Black Hills Red Dogs
In 2005, Dixon signed with the Black Hills Red Dogs of United Indoor Football. While with the Red Dogs, Dixon played both quarterback and receiver for the Red Dogs, completing 59 of 114 passes for 493 yards with 5 touchdowns, while also having 12 receptions for 202 yards and 3 touchdowns. Dixon was traded to Billings.

Billings Mavericks/Outlaws
Dixon quickly signed with the Billings Mavericks of the National Indoor Football League, where he would split time with Bob Bees at quarterback during the remainder of the 2005 season. Dixon led the Outlaws to three championships (2006, 2009 & 2010) throughout his five seasons with the team.

Sioux Falls Storm
In 2012, Dixon threw his 500th career touchdown pass, when he hit James Terry with a 42-yard pass during a May 19 game against the Green Bay Blizzard. With his 500th touchdown, Dixon became the 10th player to throw for a 500th touchdown at any professional level.

Orlando Predators
Dixon has signed with the Orlando Predators of the Arena Football League for the 2013 season. Dixon was named the backup quarterback to Kyle Rowley to start the season. In the Predators first game, Dixon appeared in one play, a zone read play near the goalline, where Dixon was tackled for a 1-yard loss. Dixon didn't play again until the Predators' Week 3 game against the Philadelphia Soul. Dixon came in to replace the struggling Rowley, and completed 9 of 13 passes for 120-yards.
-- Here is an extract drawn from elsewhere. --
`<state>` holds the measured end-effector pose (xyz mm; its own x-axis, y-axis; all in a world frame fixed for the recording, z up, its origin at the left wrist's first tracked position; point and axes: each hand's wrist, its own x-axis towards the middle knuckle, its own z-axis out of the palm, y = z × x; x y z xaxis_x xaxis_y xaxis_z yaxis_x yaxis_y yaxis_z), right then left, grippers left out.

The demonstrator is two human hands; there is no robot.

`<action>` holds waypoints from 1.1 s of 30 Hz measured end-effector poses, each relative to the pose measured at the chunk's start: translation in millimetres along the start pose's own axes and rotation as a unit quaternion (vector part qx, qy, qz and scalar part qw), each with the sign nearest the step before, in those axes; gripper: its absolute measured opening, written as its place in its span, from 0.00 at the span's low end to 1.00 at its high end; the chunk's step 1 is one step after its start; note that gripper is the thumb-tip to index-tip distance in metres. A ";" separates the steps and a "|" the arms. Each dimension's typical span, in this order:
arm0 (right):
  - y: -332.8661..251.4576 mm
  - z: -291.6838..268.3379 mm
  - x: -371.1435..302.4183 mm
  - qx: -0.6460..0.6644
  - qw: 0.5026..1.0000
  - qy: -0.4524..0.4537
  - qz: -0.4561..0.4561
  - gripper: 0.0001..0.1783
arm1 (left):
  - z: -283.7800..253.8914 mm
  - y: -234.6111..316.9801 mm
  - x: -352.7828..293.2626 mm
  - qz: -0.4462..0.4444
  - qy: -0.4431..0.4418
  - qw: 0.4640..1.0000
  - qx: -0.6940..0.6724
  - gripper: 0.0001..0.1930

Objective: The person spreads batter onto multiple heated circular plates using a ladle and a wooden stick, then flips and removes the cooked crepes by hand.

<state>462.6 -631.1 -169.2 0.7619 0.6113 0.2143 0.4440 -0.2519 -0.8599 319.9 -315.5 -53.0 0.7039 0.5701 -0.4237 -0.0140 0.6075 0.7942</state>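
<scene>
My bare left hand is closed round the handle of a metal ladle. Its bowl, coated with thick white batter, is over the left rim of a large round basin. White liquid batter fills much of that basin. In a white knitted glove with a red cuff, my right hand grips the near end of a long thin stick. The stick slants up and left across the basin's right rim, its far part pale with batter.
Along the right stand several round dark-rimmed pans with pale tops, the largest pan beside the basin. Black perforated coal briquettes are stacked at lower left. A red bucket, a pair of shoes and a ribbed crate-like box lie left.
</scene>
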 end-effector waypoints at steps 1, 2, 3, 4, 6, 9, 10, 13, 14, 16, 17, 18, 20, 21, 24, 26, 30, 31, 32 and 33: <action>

Dixon also had 2 touchdown passes and one interception against the Soul. Dixon was released in late May.

New Orleans VooDoo
On May 30, 2013, Dixon was assigned to the New Orleans VooDoo. In Dixon's first game action with the VooDoo, he replaced starter Kurt Rocco, who was struggling against the San Antonio Talons' pass-rush. Dixon was able to evade defenders, running for 66-yards and did not get sacked once. Dixon took over trailing 21–6, and led the VooDoo to a 56–53 loss, after he was tripped up as he was attempting to make a pass on the final play of the game. Dixon's playing style caught the attention of many in the league. Dixon is one of the few players to ever play arena football out of the shotgun. Dixon's play helped the VooDoo fight to get back into the playoff picture for 2013.

Return to Sioux Falls
On January 6, 2014, it was announced that Dixon would be returning to the Storm, citing his desire to graduate from Augustana College and be close to his family as his reasons for return. After the 2014 season, Dixon announced his retirement as a player.

Coaching career
In late July 2014, the Billings Wolves of the Indoor Football League announced they had signed Dixon as head coach for their upcoming inaugural season.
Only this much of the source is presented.